I have some doubts regarding the approach to build a classifier such as Multinomial Naive Bayes or SVM. I will go through the steps to see if the approach is fine. I have not a lot of experience in model build, so any suggestions would be great!
My dataset has approx. 1115 obs having positive value (0) and 66 obs having negative value (1).
The distribution of the dependant variable is shown in the figure below.
I split the dataset into train (70) and test (30), using stratify (it should help in case of such discrepancy between classes, hopefully):
from sklearn.model_selection import train_test_split
y=df['Label']
X_train, X_test, y_train, y_test = train_test_split(X, y, test_size = 0.30, stratify=y)
Then I imported the sim model to create a SVM classifier:
from sklearn import svm
clf = svm.SVC(kernel='linear')
clf.fit(X_train, y_train)
And to Predict the response for test dataset I used the following:
y_pred = clf.predict(X_test)
For accuracy calculation, I used the following code:
from sklearn import metrics
print("Accuracy:",metrics.accuracy_score(y_test, y_pred))
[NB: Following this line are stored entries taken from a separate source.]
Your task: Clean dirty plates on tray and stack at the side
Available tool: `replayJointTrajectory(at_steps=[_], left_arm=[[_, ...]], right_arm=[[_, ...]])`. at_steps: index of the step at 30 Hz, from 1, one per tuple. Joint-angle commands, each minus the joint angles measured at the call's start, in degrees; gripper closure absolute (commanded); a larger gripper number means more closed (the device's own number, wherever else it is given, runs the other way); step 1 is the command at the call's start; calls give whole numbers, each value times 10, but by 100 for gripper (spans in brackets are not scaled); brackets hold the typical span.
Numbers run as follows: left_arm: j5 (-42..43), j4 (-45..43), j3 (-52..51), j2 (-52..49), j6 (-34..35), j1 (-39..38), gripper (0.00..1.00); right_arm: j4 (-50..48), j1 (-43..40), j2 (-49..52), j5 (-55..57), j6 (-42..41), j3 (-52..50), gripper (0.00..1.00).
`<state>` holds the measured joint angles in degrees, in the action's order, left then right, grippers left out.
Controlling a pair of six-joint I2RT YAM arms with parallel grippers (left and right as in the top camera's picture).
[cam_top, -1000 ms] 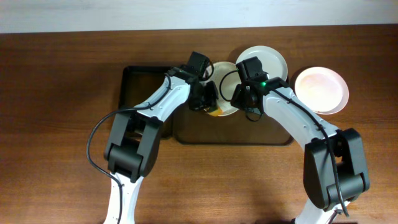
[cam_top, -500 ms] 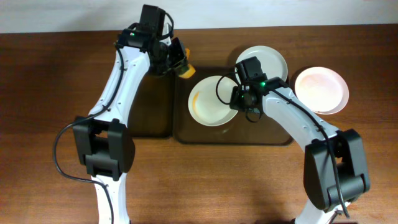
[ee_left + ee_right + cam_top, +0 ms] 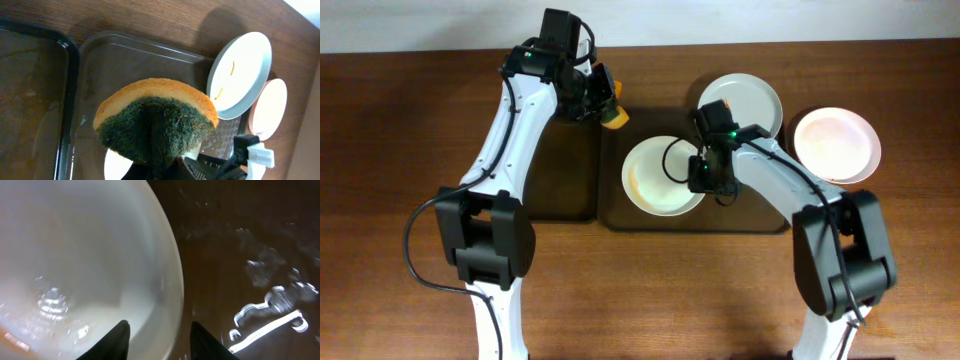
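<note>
Brown wooden surface (image 3: 400, 200) carries a black tray (image 3: 565, 180) and, touching its side, a clear tray (image 3: 740, 215). The left gripper (image 3: 601, 104) is raised over the far edge where the two trays meet, clamped on a sponge (image 3: 157, 120) whose yellow body and dark green scrubbing face fill the left wrist view.

The right gripper (image 3: 160, 342) is low over the clear tray, its fingers (image 3: 120, 337) standing apart on either side of the near rim of a white plate (image 3: 655, 175). One finger is over the plate's inside, the other over the tray. Whether they actually pinch the rim cannot be told.

Just beyond the right gripper, a second plate (image 3: 745, 98) with orange streaks overlaps the tray's far edge. Off to that gripper's outer side, a pink plate (image 3: 835, 143) rests on the surface beside the tray.
</note>
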<state>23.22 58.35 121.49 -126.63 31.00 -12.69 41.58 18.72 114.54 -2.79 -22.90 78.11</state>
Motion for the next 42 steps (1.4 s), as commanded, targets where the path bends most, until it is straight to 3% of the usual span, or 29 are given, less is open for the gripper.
replayJointTrajectory(at_steps=[1,2,4,10,15,19,24,27,31,35,38,41,42], left_arm=[[-12,6,4,10,-12,0,100],[-12,7,4,10,-12,0,100],[-12,7,4,10,-11,0,100],[-16,6,4,10,-11,0,100],[-16,2,4,10,-11,0,100],[-31,3,4,10,-11,0,100],[-38,3,4,10,-11,0,100],[-40,3,4,10,-11,0,100],[-40,3,4,10,-11,0,100],[-57,-5,4,10,-9,-4,100],[-98,-28,4,10,-9,-21,100],[-136,-41,4,10,-9,-44,100],[-141,-43,4,10,-9,-46,100]], right_arm=[[-19,3,35,-16,0,6,61],[-25,3,46,-19,-1,6,63],[-28,3,54,-19,-14,6,96],[10,4,-37,30,0,26,96],[73,30,-140,260,21,37,96],[97,108,-143,453,21,41,96],[79,243,-143,789,21,42,96],[75,275,-143,854,21,42,96],[75,269,-144,850,14,42,96],[87,193,-188,621,-5,42,96],[88,74,-250,426,-7,42,96],[90,-146,-275,219,-7,42,96],[87,-184,-269,193,-7,42,96]])
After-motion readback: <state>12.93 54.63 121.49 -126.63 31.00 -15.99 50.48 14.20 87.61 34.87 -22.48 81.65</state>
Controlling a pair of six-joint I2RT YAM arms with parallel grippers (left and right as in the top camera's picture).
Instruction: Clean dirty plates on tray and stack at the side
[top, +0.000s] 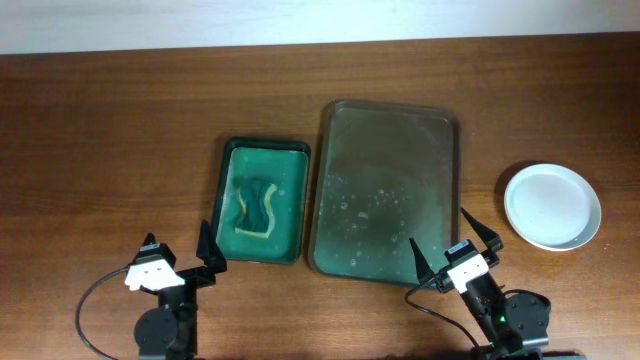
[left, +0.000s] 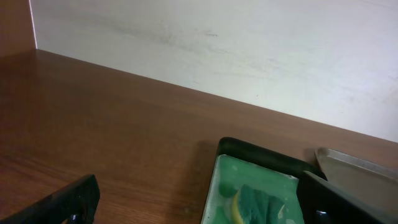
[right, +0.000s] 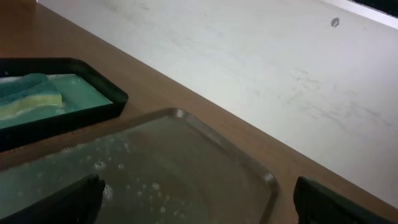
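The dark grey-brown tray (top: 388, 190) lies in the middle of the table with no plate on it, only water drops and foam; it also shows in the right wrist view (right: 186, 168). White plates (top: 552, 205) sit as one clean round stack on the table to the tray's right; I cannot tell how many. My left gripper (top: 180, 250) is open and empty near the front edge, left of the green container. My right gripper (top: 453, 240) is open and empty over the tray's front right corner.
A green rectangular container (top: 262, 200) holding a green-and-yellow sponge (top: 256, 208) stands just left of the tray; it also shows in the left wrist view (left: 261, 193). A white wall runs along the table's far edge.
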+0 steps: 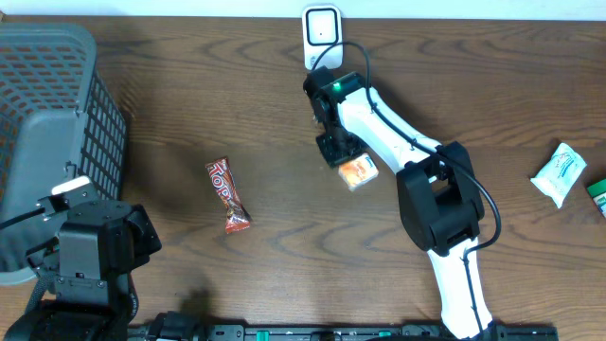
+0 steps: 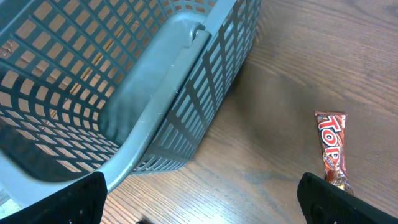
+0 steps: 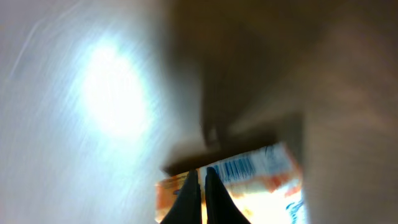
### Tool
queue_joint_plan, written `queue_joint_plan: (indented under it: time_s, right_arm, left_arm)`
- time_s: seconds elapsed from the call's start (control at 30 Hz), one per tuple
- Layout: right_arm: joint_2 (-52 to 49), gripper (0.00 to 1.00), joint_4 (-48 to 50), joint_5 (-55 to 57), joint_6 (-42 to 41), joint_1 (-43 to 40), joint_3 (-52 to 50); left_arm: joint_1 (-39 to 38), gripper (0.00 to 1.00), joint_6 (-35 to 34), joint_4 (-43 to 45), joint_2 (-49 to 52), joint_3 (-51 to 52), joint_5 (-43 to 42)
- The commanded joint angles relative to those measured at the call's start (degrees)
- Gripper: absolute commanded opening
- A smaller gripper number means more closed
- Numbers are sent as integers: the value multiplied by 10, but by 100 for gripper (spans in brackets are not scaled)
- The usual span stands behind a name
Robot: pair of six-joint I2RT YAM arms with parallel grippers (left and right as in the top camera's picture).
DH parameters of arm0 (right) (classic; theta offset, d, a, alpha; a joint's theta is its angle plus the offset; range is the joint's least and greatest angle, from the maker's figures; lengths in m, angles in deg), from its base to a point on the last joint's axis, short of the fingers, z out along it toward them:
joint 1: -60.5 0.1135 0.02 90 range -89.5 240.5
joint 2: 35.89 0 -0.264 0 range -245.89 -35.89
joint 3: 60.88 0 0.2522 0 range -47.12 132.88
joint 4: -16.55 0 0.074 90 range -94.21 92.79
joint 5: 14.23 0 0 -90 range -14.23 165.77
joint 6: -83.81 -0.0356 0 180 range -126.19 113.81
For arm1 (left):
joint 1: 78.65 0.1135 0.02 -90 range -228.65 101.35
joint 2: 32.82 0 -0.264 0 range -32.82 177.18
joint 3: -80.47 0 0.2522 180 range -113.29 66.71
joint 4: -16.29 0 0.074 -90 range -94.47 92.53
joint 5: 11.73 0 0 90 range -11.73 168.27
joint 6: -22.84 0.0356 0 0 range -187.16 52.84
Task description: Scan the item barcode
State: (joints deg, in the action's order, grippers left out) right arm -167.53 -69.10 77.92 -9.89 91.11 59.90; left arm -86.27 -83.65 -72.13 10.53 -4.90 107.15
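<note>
- Right gripper [image 3: 202, 188] is clenching the orange packet [image 1: 358, 171] by its edge, barcode showing, near the white scanner [image 1: 322, 26].
- Left gripper [image 2: 199, 202] is hanging wide open beside the basket [image 2: 155, 93].

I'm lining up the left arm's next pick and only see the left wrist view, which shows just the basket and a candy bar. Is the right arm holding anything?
Observer: Yes, the right end effector is shut on an orange packet.
Operator: Where is it relative to the scanner?
Observer: Overhead, the packet is a little short of the white scanner, on the robot's side and not touching it.
Operator: Is a barcode visible?
Observer: The right wrist view shows a blue barcode on the packet, though the picture is blurred.
</note>
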Motion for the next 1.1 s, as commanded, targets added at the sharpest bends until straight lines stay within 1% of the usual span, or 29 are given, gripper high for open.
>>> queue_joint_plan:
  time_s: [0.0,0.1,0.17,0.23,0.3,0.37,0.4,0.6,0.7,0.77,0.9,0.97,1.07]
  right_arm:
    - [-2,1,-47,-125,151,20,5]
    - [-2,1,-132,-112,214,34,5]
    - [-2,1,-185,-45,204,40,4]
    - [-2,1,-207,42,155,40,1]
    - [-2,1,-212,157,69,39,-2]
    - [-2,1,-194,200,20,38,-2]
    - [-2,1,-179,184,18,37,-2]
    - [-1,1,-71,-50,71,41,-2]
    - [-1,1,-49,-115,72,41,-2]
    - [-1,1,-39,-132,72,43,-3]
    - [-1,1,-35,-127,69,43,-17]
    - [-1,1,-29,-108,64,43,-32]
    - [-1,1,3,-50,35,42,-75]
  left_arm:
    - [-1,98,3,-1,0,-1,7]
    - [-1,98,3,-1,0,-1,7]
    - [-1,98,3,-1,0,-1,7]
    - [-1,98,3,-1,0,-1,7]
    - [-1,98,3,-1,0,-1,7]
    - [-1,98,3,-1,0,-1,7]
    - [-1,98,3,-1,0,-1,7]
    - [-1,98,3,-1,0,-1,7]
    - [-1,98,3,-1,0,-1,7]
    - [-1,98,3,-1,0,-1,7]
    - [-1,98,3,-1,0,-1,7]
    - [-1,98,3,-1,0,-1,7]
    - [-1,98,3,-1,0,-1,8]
print("Precision:",metrics.precision_score(y_test, y_pred))
print("Recall:",metrics.recall_score(y_test, y_pred))
getting different values every time I re-run it:
Accuracy: 0.75
precision recall f1-score support
0 0.95 0.79 0.86 316
1 0.08 0.30 0.13 20
accuracy 0.76 336
macro avg 0.51 0.54 0.49 336
weighted avg 0.90 0.76 0.82 336
2nd re-run
Accuracy: 0.8005952380952381
precision recall f1-score support
0 0.94 0.84 0.89 316
1 0.07 0.20 0.11 20
accuracy 0.80 336
macro avg 0.51 0.52 0.50 336
weighted avg 0.89 0.80 0.84 336
Confusion Matrix:
[[265 51]
[ 16 4]]
3rd re-run
Accuracy: 0.7797619047619048
precision recall f1-score support
0 0.94 0.81 0.87 316
1 0.08 0.25 0.12 20
accuracy 0.78 336
macro avg 0.51 0.53 0.50 336
weighted avg 0.89 0.78 0.83 336
Confusion Matrix:
[[257 59]
[ 15 5]]
I have a couple of questions on these results and I hope to find answers to them:
- Which value should I take into account for saying that my model has accuracy of ...?
- Does it make sense to run a model where there are so a few values = 1 for the dependent variable?